Aim of the exercise » Repeat the listing below line by line, exactly, leaving its pictures behind.

————————

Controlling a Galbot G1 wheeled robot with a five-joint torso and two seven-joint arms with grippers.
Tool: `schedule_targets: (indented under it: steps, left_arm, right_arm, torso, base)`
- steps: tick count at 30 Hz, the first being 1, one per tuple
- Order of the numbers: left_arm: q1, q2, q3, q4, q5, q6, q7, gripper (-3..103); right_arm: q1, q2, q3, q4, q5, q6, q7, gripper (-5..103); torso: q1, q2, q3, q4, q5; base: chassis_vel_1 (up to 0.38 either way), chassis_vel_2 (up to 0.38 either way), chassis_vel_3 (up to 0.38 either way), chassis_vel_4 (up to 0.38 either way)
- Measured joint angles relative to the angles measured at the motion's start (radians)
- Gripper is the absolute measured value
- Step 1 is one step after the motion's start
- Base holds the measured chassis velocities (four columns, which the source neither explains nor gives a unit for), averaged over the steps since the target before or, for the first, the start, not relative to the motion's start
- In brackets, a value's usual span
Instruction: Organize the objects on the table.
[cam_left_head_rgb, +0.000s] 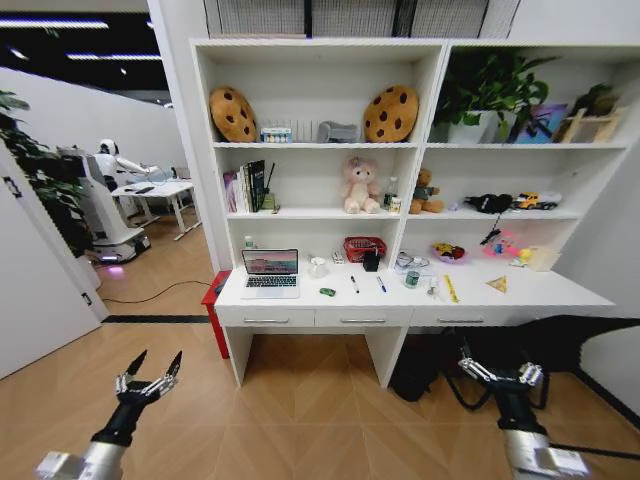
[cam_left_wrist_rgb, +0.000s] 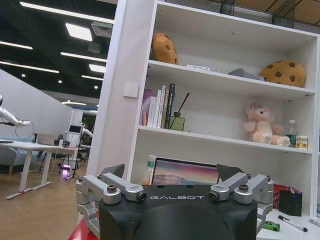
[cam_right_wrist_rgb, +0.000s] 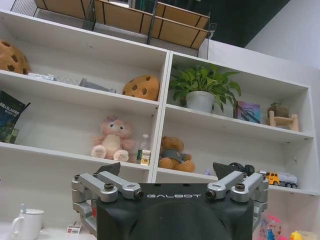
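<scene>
From the head view, the table (cam_left_head_rgb: 560, 292) stands well ahead of the robot, built into the tall white shelving (cam_left_head_rgb: 440, 100), with a broad stretch of bare wooden floor (cam_left_head_rgb: 310, 420) between. On the top, from the robot's left: the silver laptop (cam_left_head_rgb: 270, 272), lid up, near the left end; the tiny green toy car (cam_left_head_rgb: 327, 292) close to the front edge; a black pen (cam_left_head_rgb: 354, 284) and a blue pen (cam_left_head_rgb: 381, 284) lying apart; the yellow wedge (cam_left_head_rgb: 498, 284) toward the right end. A red basket (cam_left_head_rgb: 362, 247) sits back by the shelving. The left gripper (cam_left_head_rgb: 155, 368) hangs low over the floor, well short of the table, fingers spread and holding nothing. The right gripper (cam_left_head_rgb: 492, 372) hovers low at the right, also short of the table; its fingers are splayed and empty. To the left, an open passage leads to another room.

In the left wrist view, the left gripper (cam_left_wrist_rgb: 175, 172) points at the shelving with fingertips wide apart; past them are the laptop (cam_left_wrist_rgb: 184, 172), the green car (cam_left_wrist_rgb: 271, 226) and a black pen (cam_left_wrist_rgb: 293, 223).

In the right wrist view, the right gripper (cam_right_wrist_rgb: 169, 170) faces the shelves, fingertips wide apart, with a white mug (cam_right_wrist_rgb: 27, 224) low at one side.
</scene>
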Motion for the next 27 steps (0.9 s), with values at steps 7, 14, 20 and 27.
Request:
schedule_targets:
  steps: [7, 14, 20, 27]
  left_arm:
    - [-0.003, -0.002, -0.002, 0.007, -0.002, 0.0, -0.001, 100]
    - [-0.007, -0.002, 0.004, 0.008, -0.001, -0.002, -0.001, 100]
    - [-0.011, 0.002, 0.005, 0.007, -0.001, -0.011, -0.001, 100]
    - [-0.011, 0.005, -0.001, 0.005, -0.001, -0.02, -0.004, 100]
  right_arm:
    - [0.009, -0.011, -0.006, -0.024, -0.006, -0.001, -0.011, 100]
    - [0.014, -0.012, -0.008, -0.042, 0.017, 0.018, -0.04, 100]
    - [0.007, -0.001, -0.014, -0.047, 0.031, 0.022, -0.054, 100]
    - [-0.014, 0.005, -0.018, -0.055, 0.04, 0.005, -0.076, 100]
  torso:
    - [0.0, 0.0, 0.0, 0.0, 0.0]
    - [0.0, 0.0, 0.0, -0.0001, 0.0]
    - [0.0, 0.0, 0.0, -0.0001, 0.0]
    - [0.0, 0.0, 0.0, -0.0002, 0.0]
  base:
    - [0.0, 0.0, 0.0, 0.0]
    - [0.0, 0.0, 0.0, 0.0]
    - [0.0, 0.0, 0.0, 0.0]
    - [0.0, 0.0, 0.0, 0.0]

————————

Solved exercise »
Controlling a Galbot G1 wheeled robot with a five-joint torso and two seven-joint arms with grippers.
Tool: `schedule_targets: (indented under it: steps, left_arm, right_arm, torso, base)`
- steps: tick count at 30 Hz, the first being 1, one per tuple
- Order of the numbers: left_arm: q1, q2, q3, q4, q5, q6, q7, gripper (-3..103); right_arm: q1, q2, q3, q4, q5, q6, q7, gripper (-5..103); torso: q1, q2, q3, q4, q5; base: chassis_vel_1 (up to 0.38 either way), chassis_vel_2 (up to 0.38 either way), chassis_vel_3 (up to 0.38 either way), chassis_vel_4 (up to 0.38 either way)
- Measured joint angles relative to the angles measured at the motion's start (radians)
- Gripper is the absolute measured value
- Step 1 is one step after the motion's start
- Base holds the measured chassis velocities (four columns, which the source neither explains nor gives a unit for), averaged over the steps since the target before or, for the first, the start, not relative to the motion's start
- In brackets, a value's usual span
Instruction: Organize the objects on the table.
[cam_left_head_rgb, +0.000s] 
[cam_left_wrist_rgb, +0.000s] 
[cam_right_wrist_rgb, +0.000s] 
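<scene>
From the head view, the table (cam_left_head_rgb: 560, 292) stands well ahead of the robot, built into the tall white shelving (cam_left_head_rgb: 440, 100), with a broad stretch of bare wooden floor (cam_left_head_rgb: 310, 420) between. On the top, from the robot's left: the silver laptop (cam_left_head_rgb: 270, 272), lid up, near the left end; the tiny green toy car (cam_left_head_rgb: 327, 292) close to the front edge; a black pen (cam_left_head_rgb: 354, 284) and a blue pen (cam_left_head_rgb: 381, 284) lying apart; the yellow wedge (cam_left_head_rgb: 498, 284) toward the right end. A red basket (cam_left_head_rgb: 362, 247) sits back by the shelving. The left gripper (cam_left_head_rgb: 155, 368) hangs low over the floor, well short of the table, fingers spread and holding nothing. The right gripper (cam_left_head_rgb: 492, 372) hovers low at the right, also short of the table; its fingers are splayed and empty. To the left, an open passage leads to another room.

In the left wrist view, the left gripper (cam_left_wrist_rgb: 175, 172) points at the shelving with fingertips wide apart; past them are the laptop (cam_left_wrist_rgb: 184, 172), the green car (cam_left_wrist_rgb: 271, 226) and a black pen (cam_left_wrist_rgb: 293, 223).

In the right wrist view, the right gripper (cam_right_wrist_rgb: 169, 170) faces the shelves, fingertips wide apart, with a white mug (cam_right_wrist_rgb: 27, 224) low at one side.
</scene>
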Motion for the next 27 steps (0.9 s), with values at steps 7, 14, 20 and 27.
Request:
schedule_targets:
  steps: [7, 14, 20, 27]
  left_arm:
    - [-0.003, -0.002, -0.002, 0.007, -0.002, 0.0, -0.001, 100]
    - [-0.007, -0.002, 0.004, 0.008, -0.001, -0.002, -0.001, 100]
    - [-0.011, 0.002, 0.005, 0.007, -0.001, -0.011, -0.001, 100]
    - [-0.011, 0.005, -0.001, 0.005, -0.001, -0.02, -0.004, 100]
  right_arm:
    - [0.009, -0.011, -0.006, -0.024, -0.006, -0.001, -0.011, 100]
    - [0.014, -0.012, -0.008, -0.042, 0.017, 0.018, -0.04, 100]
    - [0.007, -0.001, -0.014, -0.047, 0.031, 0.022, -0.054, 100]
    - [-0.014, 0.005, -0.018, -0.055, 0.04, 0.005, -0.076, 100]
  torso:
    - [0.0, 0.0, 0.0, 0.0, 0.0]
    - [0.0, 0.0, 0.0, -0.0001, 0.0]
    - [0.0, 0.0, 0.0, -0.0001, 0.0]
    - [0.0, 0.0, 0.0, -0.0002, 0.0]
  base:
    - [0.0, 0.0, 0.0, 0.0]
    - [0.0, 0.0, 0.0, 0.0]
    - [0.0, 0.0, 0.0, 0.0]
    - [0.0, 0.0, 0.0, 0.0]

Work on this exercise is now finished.